Монах поклонился и бесшумно засеменил к выходу. Папа смотрел вслед удаляющейся тени. Хитрец ты, брат, но на всякого мудреца довольно простоты. Жаждешь папского престола, льстивыми речами умасливаешь слух духовенства. Однако, не бывать этому! Хотя по закону и могут выбрать простого католика, но после моей смерти выберут кого-нибудь из высших.
Апостолик вернулся к муравьиной братии. Раздавленного борца, как и непокорную щепку, утащили собратья, теперь красные силачи убирали соринки, оставленные подошвой Бьеды.
Тяжелая поступь французского епископа громким эхом прокатилась по церковному безмолвию. Гул шагов нарастал, но Урбан никак не мог разглядеть идущего.
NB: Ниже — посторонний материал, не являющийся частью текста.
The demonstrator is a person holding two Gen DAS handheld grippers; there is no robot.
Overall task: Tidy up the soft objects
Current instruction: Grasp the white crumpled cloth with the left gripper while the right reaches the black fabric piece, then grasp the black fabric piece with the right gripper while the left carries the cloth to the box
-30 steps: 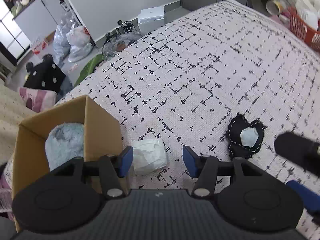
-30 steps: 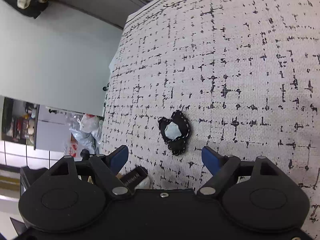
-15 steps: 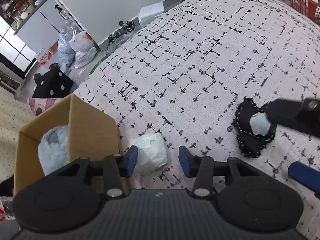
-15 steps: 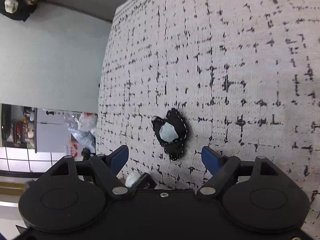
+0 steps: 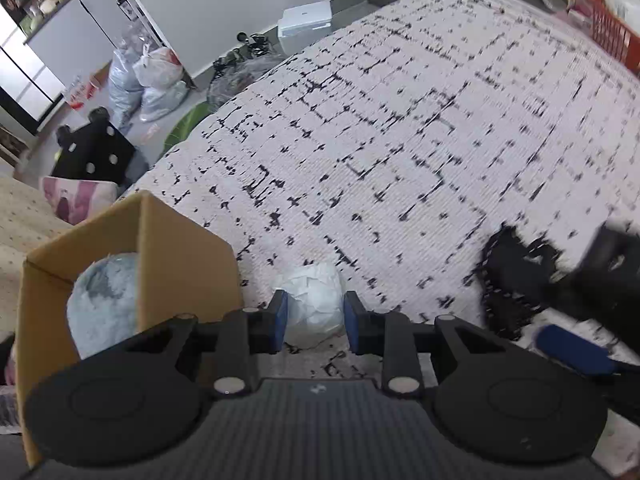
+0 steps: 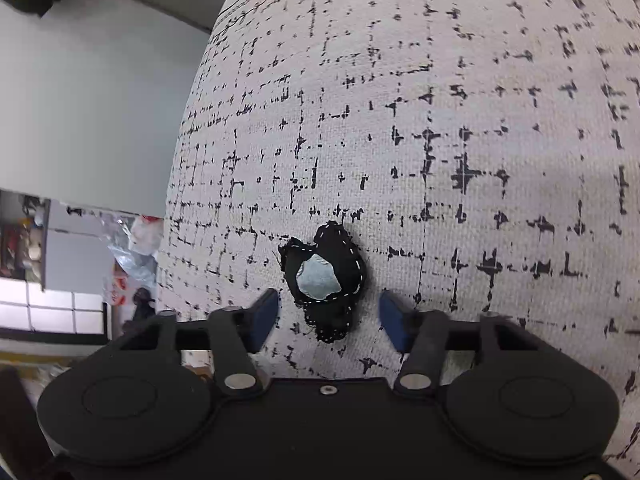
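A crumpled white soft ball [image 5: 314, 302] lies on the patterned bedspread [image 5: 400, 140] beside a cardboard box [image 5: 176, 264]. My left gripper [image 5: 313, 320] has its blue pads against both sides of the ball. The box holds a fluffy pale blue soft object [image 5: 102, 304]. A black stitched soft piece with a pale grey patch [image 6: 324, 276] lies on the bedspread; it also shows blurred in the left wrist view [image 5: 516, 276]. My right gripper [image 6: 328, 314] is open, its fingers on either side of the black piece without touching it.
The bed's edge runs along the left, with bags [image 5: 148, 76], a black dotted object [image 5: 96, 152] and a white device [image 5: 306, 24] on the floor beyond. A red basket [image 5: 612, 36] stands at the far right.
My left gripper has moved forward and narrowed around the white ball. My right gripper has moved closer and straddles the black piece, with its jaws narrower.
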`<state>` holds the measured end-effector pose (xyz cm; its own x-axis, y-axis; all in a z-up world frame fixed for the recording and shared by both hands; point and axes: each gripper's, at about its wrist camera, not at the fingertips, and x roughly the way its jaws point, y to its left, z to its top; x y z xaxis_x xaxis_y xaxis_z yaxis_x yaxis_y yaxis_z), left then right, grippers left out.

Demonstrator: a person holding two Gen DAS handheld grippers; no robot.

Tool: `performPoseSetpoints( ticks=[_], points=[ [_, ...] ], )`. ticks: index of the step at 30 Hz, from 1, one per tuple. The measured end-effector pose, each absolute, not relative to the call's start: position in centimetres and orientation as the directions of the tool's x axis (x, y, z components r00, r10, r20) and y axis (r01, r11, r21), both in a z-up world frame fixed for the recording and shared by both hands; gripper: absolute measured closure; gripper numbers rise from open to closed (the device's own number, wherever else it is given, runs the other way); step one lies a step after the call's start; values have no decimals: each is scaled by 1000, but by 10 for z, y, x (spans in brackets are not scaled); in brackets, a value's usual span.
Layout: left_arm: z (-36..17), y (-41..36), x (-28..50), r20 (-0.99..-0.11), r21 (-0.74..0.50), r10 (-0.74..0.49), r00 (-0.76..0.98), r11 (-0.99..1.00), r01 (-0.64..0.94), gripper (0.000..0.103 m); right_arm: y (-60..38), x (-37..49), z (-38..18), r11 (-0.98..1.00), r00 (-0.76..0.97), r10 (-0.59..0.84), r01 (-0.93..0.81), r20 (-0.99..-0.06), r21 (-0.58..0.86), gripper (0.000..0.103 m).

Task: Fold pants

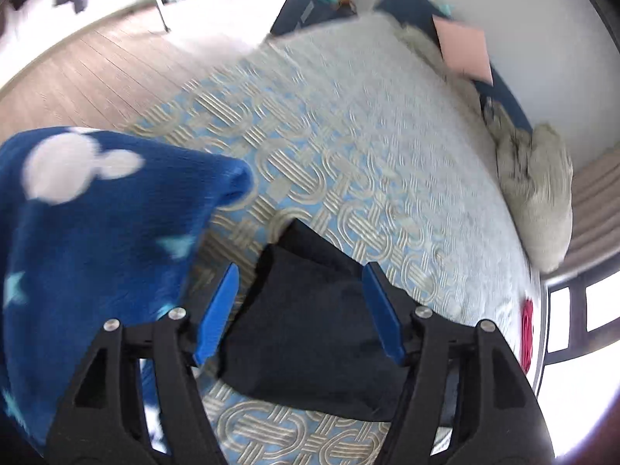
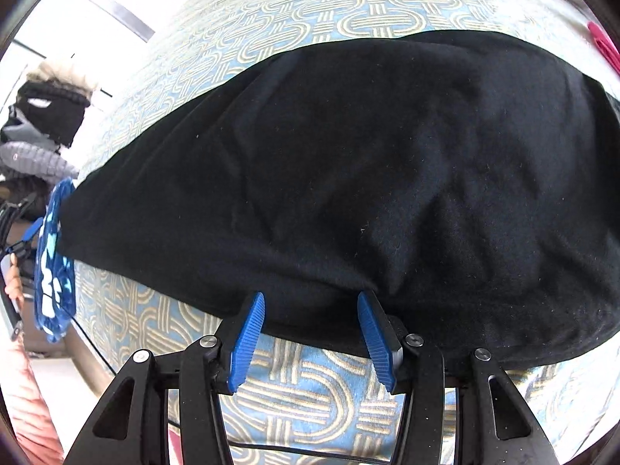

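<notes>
The left gripper [image 1: 300, 271] stands wide apart, its blue fingers [image 1: 219, 312] hanging above the folded black pants [image 1: 310, 333] with nothing between them; whether the tips touch the cloth cannot be told through the motion blur. The right gripper [image 2: 311, 298] is also spread, its fingertips at the near edge of the pants [image 2: 368, 178] and clamping nothing. The pants lie flat on the mattress [image 1: 348, 116], whose cover carries a blue and beige pattern of linked loops. The left wrist view alone shows the pants as a small compact dark bundle, with a blue fleece blanket [image 1: 89, 232] bearing white mouse-head shapes and pale stars just to its left, a grey rumpled blanket [image 1: 538, 193] and a pink flat item [image 1: 465, 48] at the far edge of the bed, a red item [image 1: 527, 333] near the right edge, and wooden floor [image 1: 97, 62] beyond. The right wrist view alone shows the cloth close up, smooth and broad, filling most of the frame, with the mattress [image 2: 310, 0] beyond it, the blue blanket [image 2: 52, 255] edge-on at the left, and a pink item [image 2: 604, 46] at the upper right.
</notes>
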<state>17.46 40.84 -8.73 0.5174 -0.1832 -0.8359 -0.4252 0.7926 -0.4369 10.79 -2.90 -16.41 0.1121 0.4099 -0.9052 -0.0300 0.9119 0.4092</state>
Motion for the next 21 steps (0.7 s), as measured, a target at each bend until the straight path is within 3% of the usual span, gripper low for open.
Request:
performPoseSetpoints(
  ticks=[3,5,7,8,12,14,19,21],
  points=[
    [-112,412,203,-866,-442,-225,446,760,-476,37,-32,108,-162,911,121,412,-27,-903,411,50],
    [-131,414,215,-857,-492,-299,420,719,-492,49,-33,104,-162,908,132,417,-30,-899,417,50],
    [-138,410,221,-832,-543,-363,419,686,-485,94,-36,105,-161,906,133,421,-28,-897,422,50],
    [-136,408,223,-805,-583,-393,445,664,-468,102,-45,105,-161,905,131,424,-25,-896,424,50],
    [-87,400,217,-679,-668,-373,633,670,-323,102,-60,113,-162,899,123,437,-26,-891,437,50],
    [-66,407,215,-653,-646,-300,696,699,-305,102,-62,115,-162,894,124,448,-25,-886,448,50],
    [-94,441,213,-812,-482,-121,571,691,-538,102,-71,116,-166,883,134,465,-4,-875,469,50],
    [-106,447,203,-828,-468,-101,552,665,-581,102,-73,117,-166,883,132,466,-7,-875,470,50]
  ],
)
Словно падший ангел из подземелья перед викарием Христа явился Адемар Монтейский. Мужчина средних лет, нормального роста с прямоугольным лицом и крепким лбом. Бровями, будто своды собора, прямым носом, карими глазами. Дымчатые усы перетекали в серо-коричневую бороду до груди. Черная сутана с фиолетовыми пуговицами волочилась по полу, скрывая ступни. Плечи прятала пелерина, епископская шапочка поддавливала непослушные волосы.
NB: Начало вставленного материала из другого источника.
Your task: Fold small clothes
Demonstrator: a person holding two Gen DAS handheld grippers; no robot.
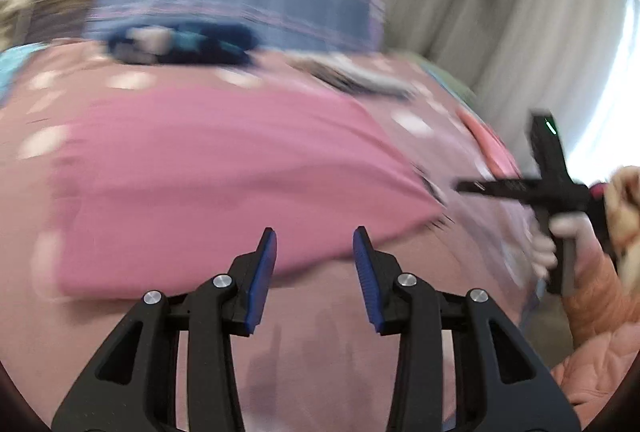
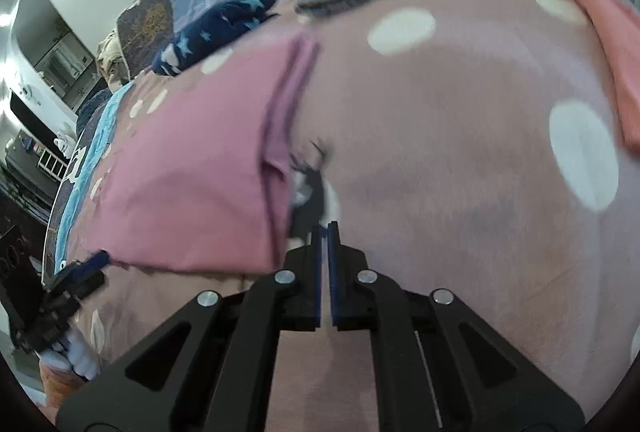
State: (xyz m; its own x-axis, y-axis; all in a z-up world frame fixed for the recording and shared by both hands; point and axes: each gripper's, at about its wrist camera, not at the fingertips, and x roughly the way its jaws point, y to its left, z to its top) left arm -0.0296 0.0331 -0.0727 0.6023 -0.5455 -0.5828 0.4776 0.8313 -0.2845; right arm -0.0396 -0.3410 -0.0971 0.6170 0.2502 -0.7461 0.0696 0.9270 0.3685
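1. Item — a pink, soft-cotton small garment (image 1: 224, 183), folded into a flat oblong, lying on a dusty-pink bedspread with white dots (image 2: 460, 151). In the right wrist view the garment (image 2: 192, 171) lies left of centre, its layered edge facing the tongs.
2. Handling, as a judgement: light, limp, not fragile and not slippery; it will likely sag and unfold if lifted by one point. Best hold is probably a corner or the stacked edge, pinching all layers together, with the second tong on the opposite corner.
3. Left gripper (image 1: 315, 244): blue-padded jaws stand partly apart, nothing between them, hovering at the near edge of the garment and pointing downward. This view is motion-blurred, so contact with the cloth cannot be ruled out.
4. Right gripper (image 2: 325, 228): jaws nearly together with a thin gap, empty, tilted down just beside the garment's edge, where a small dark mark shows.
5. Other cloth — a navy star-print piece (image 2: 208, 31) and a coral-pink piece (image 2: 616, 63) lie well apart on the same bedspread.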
Ле Пюи приник губами к руке понтифика.
– Садись, Адемар. – Папа указал место слева.
Монтейский исполнил приказ, подобрав одежды.
Урбан с минуту разглядывал пришедшего. Держится на равных, без тени подобострастия, не Раньеро. Гордыня обуяла?
– Как дела в епархии?
– Все хорошо и спокойно. – Епископ поклонился, не стесняясь глядеть в глаза верховному правителю Святейшего Престола.
– Слухи о твоих способностях дошли до Вечного Города.
– Немудрено, все слухи ведут в Рим.
– Ты и, правда, способен видеть будущее?
– Подчас так же отчетливо, как вижу вас, отец.
– Не боишься обвинений в ереси?
– Пока не страшно, а вот в тринадцатом веке не на шутку бы испугался. – Ле Пюи усмехнулся.
– А что будет в тринадцатом веке? – Понтифик сверкнул любопытством.
– В тысяча двести пятнадцатом году будет учрежден особый церковный суд – Инквизиция. Еретиков обвинят в колдовстве, подвергнут жестоким пыткам, сжиганию на кострах.
– Интересно, очень интересно, кто же тогда будет Папой?
– Иннокентий Третий.
– Увы, проверить твое предсказание невозможно. Вряд ли Господь отмерил мне Мафусаилов век. Но чудные вещи говоришь… Как же мне испытать твой дар? – Викарий Христа задумался, почесывая бороду. – А вот, например, что будет завтра на Соборе?
– Завтра пред духовенством выступит Адельгейда, она же Евпраксия, дочь киевского князя Всеволода Ярославича, сестра Владимира Мономаха, внучка Ярослава Мудрого, жена Генриха Четвертого и, соответственно, королева Священной Римской империи, – бесстрастно излагал Адемар. – Расскажет о претерпленном бесчестии из-за мужа, вовлекшего венценосную супругу в оргии сатанистов-николаитов. Смелая русская. Всю подноготную выложит про Генриха, отдавшего монаршее тело на забаву приспешникам, лично удерживая жену от побега…
– Хватит, хватит! – Урбан замахал руками, начиная убеждаться в пророческих способностях собеседника. Адельгейду готовили тайно, приезд держали в секрете. – Может, русский князь ничего не узнает?